Filho não se prometa limpar as coisas que espalhei pela casa
Nem amarre as noites lá fora… para que percam a hora de lustrar as estrelas que enferrujam sobre as gaiolas
Não derrube as gavetas no chão, pode misturar as palavras, e palavras misturadas não soam bem.

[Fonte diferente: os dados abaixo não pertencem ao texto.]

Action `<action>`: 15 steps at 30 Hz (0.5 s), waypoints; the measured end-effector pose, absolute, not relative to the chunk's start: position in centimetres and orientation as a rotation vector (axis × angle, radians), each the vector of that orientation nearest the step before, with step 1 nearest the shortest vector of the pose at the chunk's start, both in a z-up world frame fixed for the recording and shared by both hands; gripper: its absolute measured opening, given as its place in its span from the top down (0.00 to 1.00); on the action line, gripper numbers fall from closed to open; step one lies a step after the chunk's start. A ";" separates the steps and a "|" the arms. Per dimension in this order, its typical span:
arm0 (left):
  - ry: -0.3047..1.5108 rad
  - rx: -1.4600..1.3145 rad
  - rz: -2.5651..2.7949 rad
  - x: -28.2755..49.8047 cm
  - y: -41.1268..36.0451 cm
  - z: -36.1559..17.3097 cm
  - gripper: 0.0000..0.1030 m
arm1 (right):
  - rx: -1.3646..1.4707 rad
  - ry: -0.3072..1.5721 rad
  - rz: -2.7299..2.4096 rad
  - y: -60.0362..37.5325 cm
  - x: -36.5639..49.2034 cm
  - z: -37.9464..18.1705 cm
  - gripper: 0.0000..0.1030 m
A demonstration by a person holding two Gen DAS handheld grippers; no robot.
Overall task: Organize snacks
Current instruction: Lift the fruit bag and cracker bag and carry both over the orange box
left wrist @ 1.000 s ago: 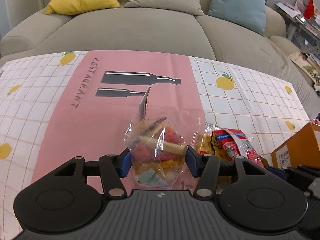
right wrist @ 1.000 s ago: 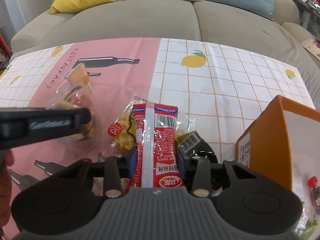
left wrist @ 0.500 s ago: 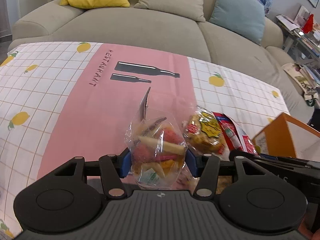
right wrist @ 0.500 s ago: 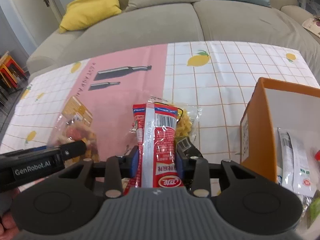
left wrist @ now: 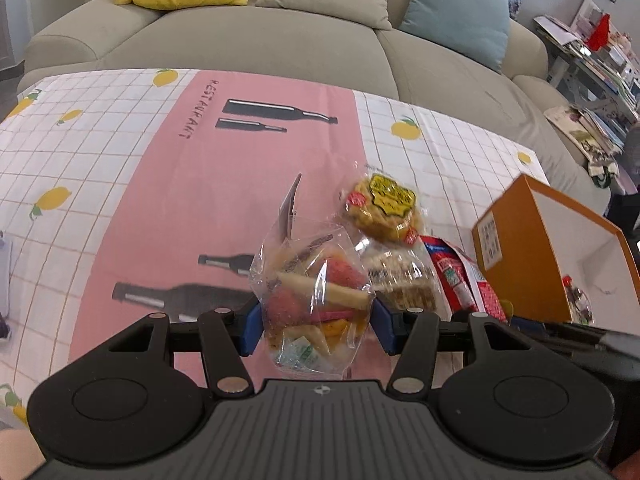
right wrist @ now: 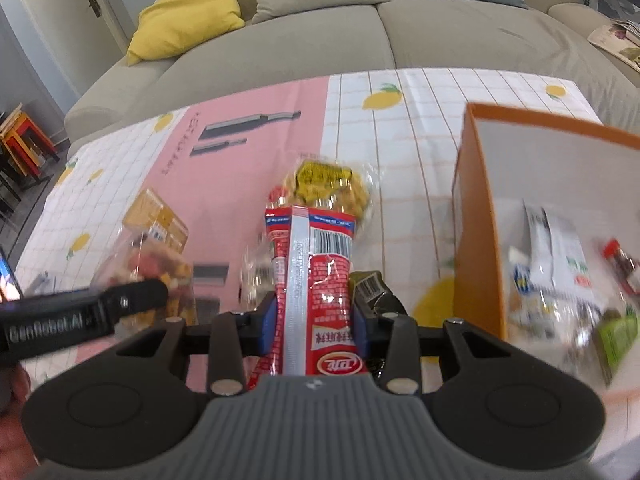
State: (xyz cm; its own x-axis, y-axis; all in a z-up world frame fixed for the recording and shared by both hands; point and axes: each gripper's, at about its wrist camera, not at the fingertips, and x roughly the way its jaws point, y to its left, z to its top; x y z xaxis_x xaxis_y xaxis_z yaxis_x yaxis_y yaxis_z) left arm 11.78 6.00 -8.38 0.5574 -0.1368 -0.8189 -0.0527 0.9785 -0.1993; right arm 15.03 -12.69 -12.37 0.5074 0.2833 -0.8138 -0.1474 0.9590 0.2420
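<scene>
My left gripper (left wrist: 316, 326) is shut on a clear bag of mixed colourful snacks (left wrist: 314, 292), held above the pink strip of the tablecloth. My right gripper (right wrist: 314, 326) is shut on a red snack packet (right wrist: 316, 276), with its silver seam facing up. The same red packet (left wrist: 464, 286) shows in the left wrist view, and the clear bag (right wrist: 152, 256) with the left gripper's finger shows in the right wrist view. On the cloth lie a yellow-labelled snack bag (left wrist: 384, 208) (right wrist: 324, 188) and a clear pack of pale bars (left wrist: 404, 280). An orange box (left wrist: 516, 236) (right wrist: 476, 216) stands to the right.
The orange box holds several snack packets (right wrist: 556, 264). A dark packet with a barcode (right wrist: 372, 288) lies under the right gripper. A grey sofa (left wrist: 280, 40) with cushions runs behind the table. Shelves with books (left wrist: 592, 60) stand at the far right.
Both grippers have lifted with their snacks and drifted right; the orange box has come nearer and its inside now shows. The yellow-labelled bag stays on the cloth.
</scene>
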 end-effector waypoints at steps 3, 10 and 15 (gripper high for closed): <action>0.983 -0.212 -0.069 10.6 5.5 -8.2 0.40 | 0.142 0.986 0.259 -13.0 12.9 -12.4 0.65; 0.957 -0.207 -0.100 8.9 4.2 -6.5 0.40 | 0.101 0.887 0.292 -13.4 9.2 -10.4 0.66; 0.934 -0.193 -0.073 8.6 4.2 -6.0 0.40 | 0.065 0.834 0.314 -13.4 8.6 -9.9 0.66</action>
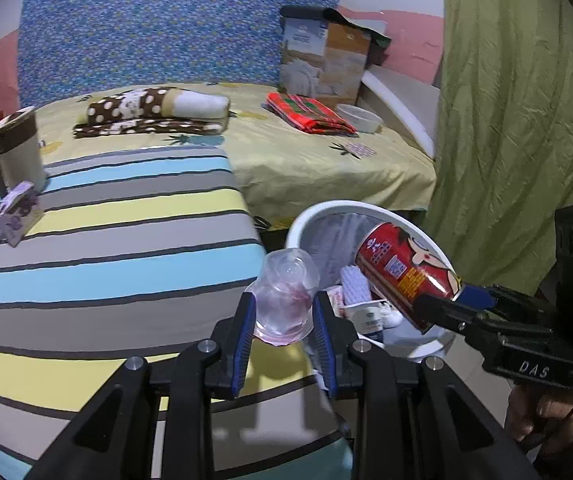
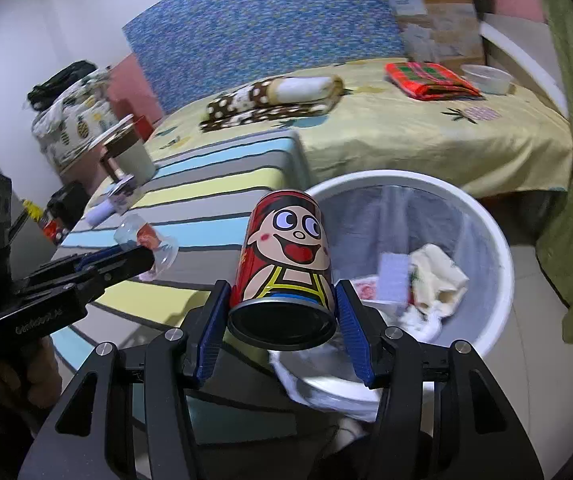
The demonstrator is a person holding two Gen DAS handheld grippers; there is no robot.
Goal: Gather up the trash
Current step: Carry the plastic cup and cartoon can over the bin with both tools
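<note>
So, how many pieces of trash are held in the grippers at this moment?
2. A clear plastic cup is clamped in the left gripper, beside the white bin. A red cartoon can is clamped in the right gripper, near the bin's rim.

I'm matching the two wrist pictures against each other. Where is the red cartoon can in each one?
Left wrist view: the red cartoon can sits right of centre, held in the right claw over the white bin.
Right wrist view: the can is at centre, between that claw's pads.
Shared landmark: the white bin.
</note>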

Há de se atentar com a cicatriz de passos quando correr a vassoura sobre o chão
Deixei muitas caminhadas desenhadas rumo ao horizonte e nunca fui…
São gestos inúteis desenhados sobre as costas do gato de pelúcia
São apostas de um jogo de astucia com o olhar penetrante dos cães.

Filho respeite os vasos, as flores e as folhas secas, essas são as que mais representam a efusão da vida e se abrigam da vida na morte.

Leia os cadernos, sim os cadernos de folhas soltas partidas, de reconstrução de proparoxítonas, da inclusão suave do til, do desespero do não, e da perplexidade do sim.
Quando for rasgá-lo se for canhoto, troque de mão, as letras choram sob uma pressão muito forte, as suavidades são muito desejadas por elas.

E essa velha casa, a respeite sob suas pisadas… há de lembrar…
Que ela me acolheu com um ventre, que um dia acolherá você.
Escancare as janelas, acenda todas as lâmpadas, molhe todas as plantas, ponha minha fotografia a porta da rua, e espalhe boas novas mesmo que a solidão seja a única expectadora…
Pode ser que a saudade apareça vestida como uma colegial…
Pode ser… pode não ser…
De fato os dias estranhos estão ficando banais.

Luiz Jorge Ferreira

*Do livro “Nunca mais vou sair de mim, sem levar as asas”.